Muchos se preguntan qué
sentido tiene que nuestro país esté abierto a la inmigración extranjera cuando
no sobran los empleos, no se ha superado la pobreza, tenemos tantas necesidades
y, por definición los recursos son escasos y tenemos que distribuirlos entre
tantos (aún cuando la repartición en Chile es de las más desiguales del mundo),
en fin, qué sentido tiene ser tan indulgentes con los inmigrantes, tan
complacientes con expatriados, tan humanitarios…
Por supuesto que nos 'consta' que los que llegan son “mayoritariamente” delincuentes, “lo que botó la ola” de
otros países que están peor que nosotros. Por lo demás ellos viven “apiñados”
en condiciones insalubres, “son tan bulliciosos”, todos “tan buenos para la
parranda”, además que “comen con tanto aliño que llegan a ser hediondos”,
pareciera que “les gusta vivir así”; son de “mal vivir”.
Ante tanta opinión no puedo
sino escribir unas líneas… En nuestros quinientos años de historia, nuestro
país no ha sido nada más que un territorio que ha recibido constantemente
inmigrantes. Todos somos hijos de inmigrantes.

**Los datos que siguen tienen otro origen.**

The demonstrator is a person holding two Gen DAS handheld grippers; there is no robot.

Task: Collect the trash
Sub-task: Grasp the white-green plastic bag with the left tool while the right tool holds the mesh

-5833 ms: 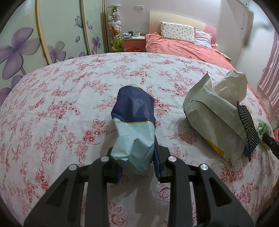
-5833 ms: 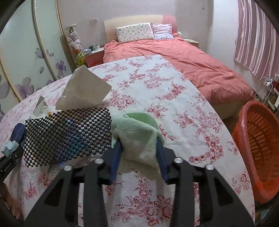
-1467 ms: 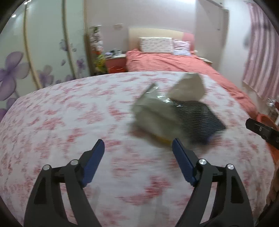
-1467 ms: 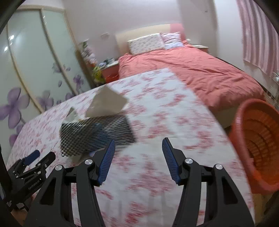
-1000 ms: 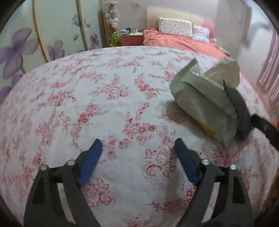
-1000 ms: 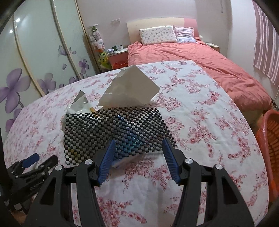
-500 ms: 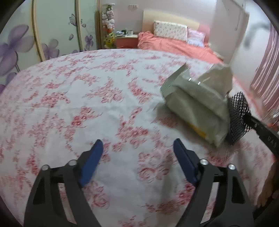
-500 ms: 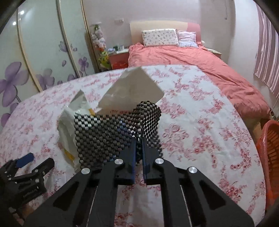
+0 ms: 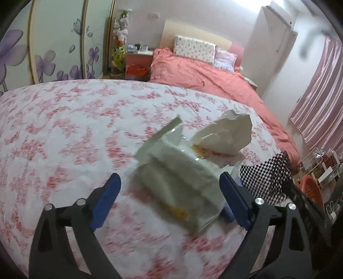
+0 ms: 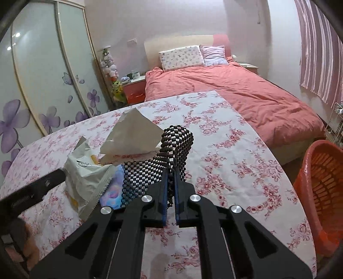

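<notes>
Both views are fisheye: straight lines bow outward and a black vignette rings the corners. Light is soft, dim and pinkish. In the left wrist view a bright washed-out patch sits on the wall at 1 o'clock. That view is motion-blurred: the cloth pattern smears into streaks and the bag at center is soft-edged, while the bed at 12 o'clock is somewhat clearer. The right wrist view is sharp, with small glare spots on the wardrobe at 10 o'clock and faint shadows under the mesh.
</notes>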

Europeos primero (españoles,
alemanes, italianos, etc.), desde 1541 hasta el día de hoy; africanos luego en los
siglos XVI y XVII; árabes y chinos más tarde; y latinoamericanos más
recientemente, desde el siglo XIX hasta hoy. La mayor parte de ellos (no los
ilustres que aparecen en los textos de historia y que luego formaron la
aristocracia criolla, aunque muchos de ellos tenían el mismo origen), no provenían
de las mejores familias ni de la nobleza, venían de la plebe (y de la más baja).
Por tanto, si en los últimos años hemos lamentablemente adquirido eso que se
llama nacionalismo del rancio, déjenme decirles que nuestra nación es de
inmigrantes. Contarles también que nuestras fronteras se crearon recién hace
sólo 200 años a partir de la desintegración del Imperio Español en América,
pero que hasta hace menos de dos siglos nacer en Chile, en Argentina, en Perú o
en cualquier otra parte de Hispanoamérica no tenía un real sentido de
nacionalidad.
Decir también que la
delincuencia efectuada por extranjeros residentes no es ni por mucho mayor a la
que efectúan nuestros propios connacionales, ni siquiera cercana. Nuestros
niveles de desempleos son los más bajos de la región y del mundo (y no me voy a
extender en el nivel de flojera del chileno promedio, porque eso daría para
largo). Si muchos inmigrantes viven en condiciones insalubres es porque no
tienen recursos ni medios, ni redes (ni familiares, ni sociales, ni
gubernamentales) para mejorar estas condiciones. Si comen distinto es porque
han desarrollado culturas culinarias distintas; aquí cabe recordar que muy
pocos platos criollos son 100% creación nacional, ni la empanada, ni la
cazuela, ni nada de lo que estén pensando se creó en Chile; y hoy ya somos el
segundo país consumidor de ají de gallina, cebiche, lomo saltado y otros platos
“tan aliñados”. Si hasta los restoranes chinos han ido disminuyendo ante la
llegada de locales peruanos y colombianos.
La cultura chilena ha sido,
es y será siendo una amalgama de diversas culturas. Impedir y restringir que
este proceso de transculturación se desarrolle es absurdo e insostenible.
Podemos regular, controlar, pero nunca se podrá reprimir.
Por décadas hemos sido una
sociedad tan discriminadora que ya ni siquiera sabemos por qué somos así si no
conocemos nuestras propias raíces. Resabios del machismo, homofobia, clasismo y
racismo aún nos brotan por los poros. Preguntémonos entonces cuál es el sentido
de restringir la inmigración que ha dado origen a nuestra propia cultura.